In Sims, the Fourth Department upheld the determination of the Supreme Court, Erie County [Marshall, Frederick J.], directing plaintiff to provide the authorizations with defendant’s proposed compromise language. The Fourth Department cited the broad discretion afforded to trial courts in controlling discovery and held that there was no abuse of discretion where the language in the ordered authorizations mirrored wording previously upheld by the Second Department in Porcelli v. Northern Westchester Hosp. Ctr. (65 A.D.3d 176, 178 [2d Dept., 2009]), and contained in the standard authorization form adopted by the Office of Court Administration for requesting interviews of treating physicians by defense counsel.

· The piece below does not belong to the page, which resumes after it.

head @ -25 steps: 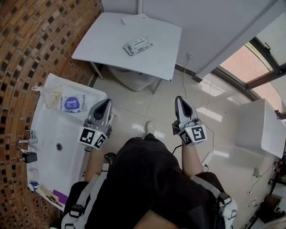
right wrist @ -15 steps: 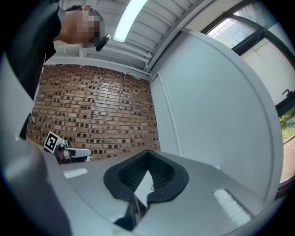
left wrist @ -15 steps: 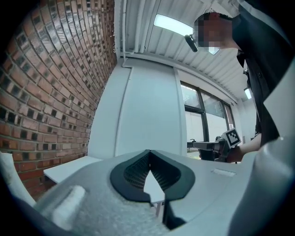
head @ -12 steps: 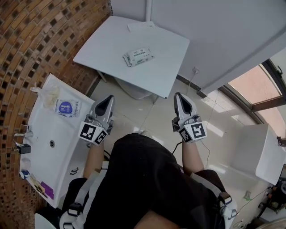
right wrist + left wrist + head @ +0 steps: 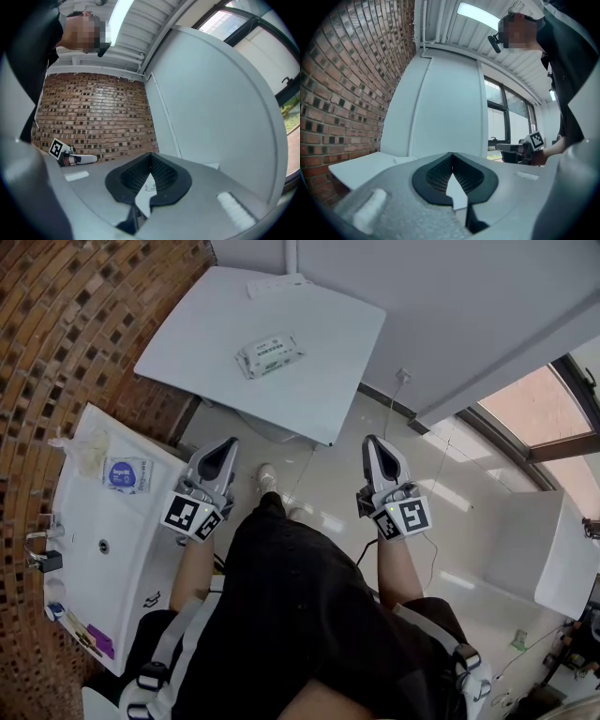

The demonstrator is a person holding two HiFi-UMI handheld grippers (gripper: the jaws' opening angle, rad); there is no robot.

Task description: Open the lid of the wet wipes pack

The Fourth Department reinforced the utility of informal discovery, including ex parte interviews of fact witnesses, noting that the Court of Appeals has repeatedly opined that such devices promote the efficient uncovering of relevant facts and the expeditious resolution of disputes.  The opinion also reinforced the holding in Aarons v. Jutkowitz [9 N.Y.3d 39 (2nd Dept. 2006)], affirming that defense counsel has the right to pursue ex parte interviews of a plaintiff’s nonparty treating physician, and that furnishing authorizations to the defense is merely a procedural prerequisite to this pursuit.  The Fourth Department declined, however, to expand the holding in Aarons to create a right of defense counsel to conduct ex parte interviews, explaining “that the physician may decline defendant’s request for an interview and does not explicitly or implicitly bar the presence of plaintiff’s attorney at such an interview.”

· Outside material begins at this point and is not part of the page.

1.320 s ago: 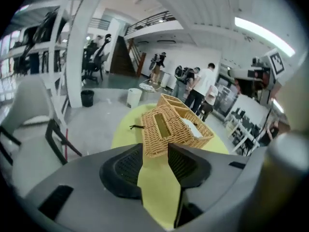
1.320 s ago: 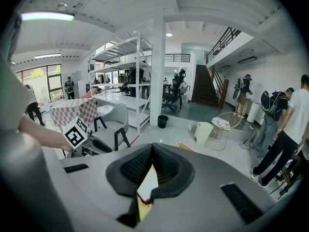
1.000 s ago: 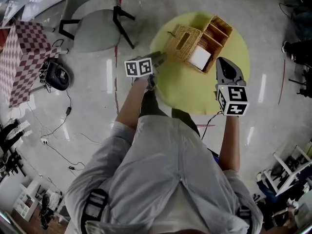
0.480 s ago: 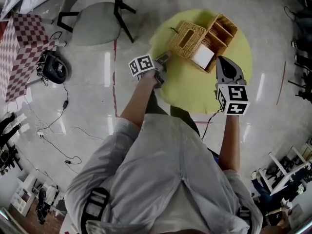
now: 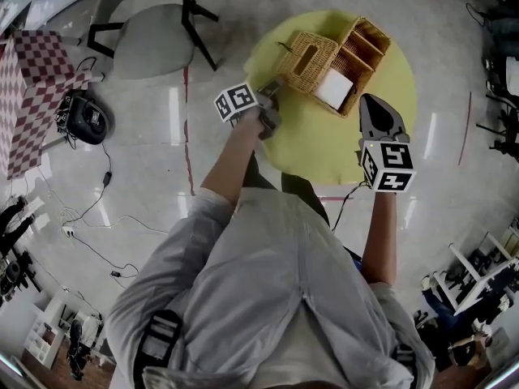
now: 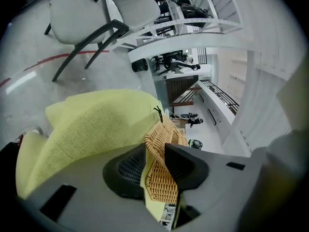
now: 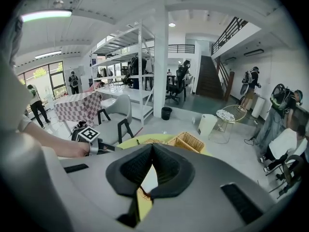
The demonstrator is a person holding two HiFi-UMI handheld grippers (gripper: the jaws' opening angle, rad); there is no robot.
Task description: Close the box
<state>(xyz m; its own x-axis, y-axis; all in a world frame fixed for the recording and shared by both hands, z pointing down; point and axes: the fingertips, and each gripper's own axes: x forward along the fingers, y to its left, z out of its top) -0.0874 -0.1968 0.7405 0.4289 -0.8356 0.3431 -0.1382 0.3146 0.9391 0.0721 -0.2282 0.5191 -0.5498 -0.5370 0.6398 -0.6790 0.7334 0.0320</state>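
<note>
– Before I commit this pinch, check me: the wicker box (image 5: 362, 43) sits toward 12 o'clock on the yellow table (image 5: 324, 148), with its lid (image 5: 306, 59) swung open to the body's 10 o'clock side.

– Agreed. Which way does it run?

– In the head view the body's long axis goes from 7 to 1 o'clock. The lid lies parallel alongside, and I take the hinge to run along the seam between them. A white block (image 5: 335, 90) fills the 7 o'clock compartment. How steeply the lid leans I can't tell.

– And your claws?

– My left gripper (image 6: 155, 149) is at the lid's 7 o'clock corner. Its jaws are partly apart and have just been closing, with the wicker rim between them. A sliver of yellow shows beside one pad, so I judge the rim not pinched yet. My right gripper (image 7: 152, 147) hangs at the box's 5 o'clock, apart from it, jaws together on nothing.

– How would you do it well?

– Bite deeper on the rim, then carry the corner in an arc toward 4 o'clock about the hinge. A flat pull might slide the light box. The right could steady the body.
</note>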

Goffredo v. St. Luke’s Cornwall Hospital 
Appellate Division, Second Department 
May 4, 2021

The Second Department reaffirms so-called “Mduba liability” holding that vicarious liability attaches to hospitals for the acts of independent, non-employee physicians whom a patient reasonably believes were assigned to their care by the hospital.   
In Goffredo v. St. Luke’s Cornwall Hospital, plaintiff moved for summary judgment seeking, in part, a determination that the defendant hospital was vicariously liable for the acts of a surgeon who treated the plaintiff after he arrived through the emergency room.  The surgeon was not employed by the defendant hospital, but was the on-call surgeon on the date in question pursuant to a services contract.  The Supreme Court, Orange County [Slobod, Elaine, J.] denied this part of the plaintiff’s motion, and the Second Department reversed.   
Generally, respondeat superior attaches liability to hospitals only for the negligence of their employees acting in the scope of their employment.  However, under the doctrine of ostensible agency, vicarious liability will be imposed when a defendant has represented to the injured party, by words or conduct, that another party is his agent and the injured party reasonably relied on that representation.  In medical malpractice, this is most commonly applied through the holding in Mduba v. Benedictine Hospital [52 A.D.2d 450 (3rd Dept. 1976)], which attaches liability to a defendant hospital even if the physician was an independent contractor and not an employee if that hospital held itself out to the public as an institution furnishing doctors, staff, and facilities for treatment, finding that patients should not be bound by the private contract understood between the hospital and physician.  

In Goffredo, the Third Department reaffirmed the Mduba doctrine, holding that the defendant hospital was liable for the acts of the independent contractor physician since the plaintiff had entered the hospital through the emergency room and sought treatment from the hospital, not the particular physician.